- Opening Delimiter -
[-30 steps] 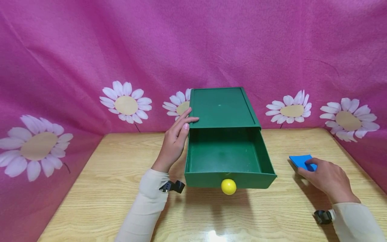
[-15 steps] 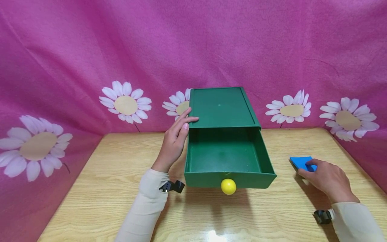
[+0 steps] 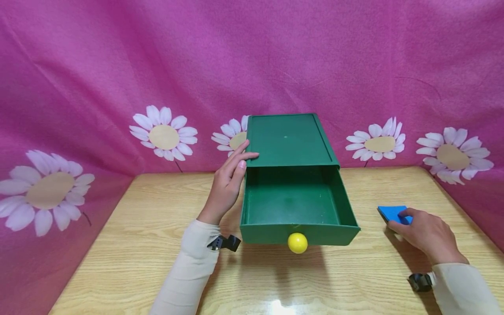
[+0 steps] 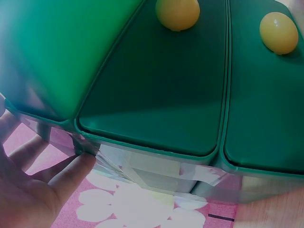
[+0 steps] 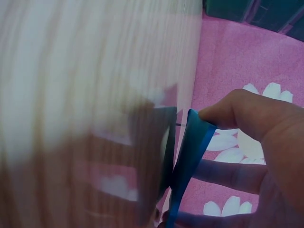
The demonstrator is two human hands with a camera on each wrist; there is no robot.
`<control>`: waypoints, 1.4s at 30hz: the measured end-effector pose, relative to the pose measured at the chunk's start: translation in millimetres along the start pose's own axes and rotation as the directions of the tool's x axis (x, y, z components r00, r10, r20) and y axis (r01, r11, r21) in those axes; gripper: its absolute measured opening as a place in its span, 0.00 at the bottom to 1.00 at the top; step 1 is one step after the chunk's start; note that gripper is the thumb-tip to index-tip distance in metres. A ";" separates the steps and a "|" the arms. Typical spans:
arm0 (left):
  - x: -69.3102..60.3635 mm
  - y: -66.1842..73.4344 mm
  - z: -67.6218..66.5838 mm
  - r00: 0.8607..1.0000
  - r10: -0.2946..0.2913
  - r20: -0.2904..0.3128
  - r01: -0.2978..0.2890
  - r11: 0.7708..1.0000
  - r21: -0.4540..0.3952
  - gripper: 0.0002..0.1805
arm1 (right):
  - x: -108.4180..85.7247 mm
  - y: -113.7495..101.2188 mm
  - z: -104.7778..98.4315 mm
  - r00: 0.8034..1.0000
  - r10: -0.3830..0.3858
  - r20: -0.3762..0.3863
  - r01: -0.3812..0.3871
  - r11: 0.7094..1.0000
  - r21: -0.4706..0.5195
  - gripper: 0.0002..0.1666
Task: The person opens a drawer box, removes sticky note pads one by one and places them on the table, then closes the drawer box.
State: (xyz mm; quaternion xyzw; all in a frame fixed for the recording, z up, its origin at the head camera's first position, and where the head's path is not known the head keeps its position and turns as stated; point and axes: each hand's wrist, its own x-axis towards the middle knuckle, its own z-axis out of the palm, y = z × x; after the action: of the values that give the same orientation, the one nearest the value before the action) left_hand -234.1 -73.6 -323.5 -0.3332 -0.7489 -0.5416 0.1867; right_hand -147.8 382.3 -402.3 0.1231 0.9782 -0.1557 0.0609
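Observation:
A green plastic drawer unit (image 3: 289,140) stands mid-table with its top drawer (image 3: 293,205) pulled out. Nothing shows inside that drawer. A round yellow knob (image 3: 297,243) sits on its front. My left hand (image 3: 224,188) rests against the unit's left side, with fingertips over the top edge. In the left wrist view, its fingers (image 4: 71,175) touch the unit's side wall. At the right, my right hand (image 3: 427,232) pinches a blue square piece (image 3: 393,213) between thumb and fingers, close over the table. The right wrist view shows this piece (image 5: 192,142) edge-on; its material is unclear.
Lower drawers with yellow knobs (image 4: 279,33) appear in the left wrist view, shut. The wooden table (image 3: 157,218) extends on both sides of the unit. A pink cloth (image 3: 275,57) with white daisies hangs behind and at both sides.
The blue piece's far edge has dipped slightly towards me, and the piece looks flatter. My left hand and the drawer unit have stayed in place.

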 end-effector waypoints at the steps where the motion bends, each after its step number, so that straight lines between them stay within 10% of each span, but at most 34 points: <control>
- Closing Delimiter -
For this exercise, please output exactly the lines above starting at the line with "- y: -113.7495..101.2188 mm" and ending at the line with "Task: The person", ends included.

* Exercise output:
  - y: -113.7495..101.2188 mm
  - z: -104.7778..98.4315 mm
  - r00: 0.8034..1.0000
  - r10: -0.3830..0.3858
  - r20: -0.3762..0.3863
  - r01: -0.3812..0.3871
  - r11: 0.7094..1.0000
  - r21: -0.4706..0.5195
  - gripper: 0.0002..0.1666
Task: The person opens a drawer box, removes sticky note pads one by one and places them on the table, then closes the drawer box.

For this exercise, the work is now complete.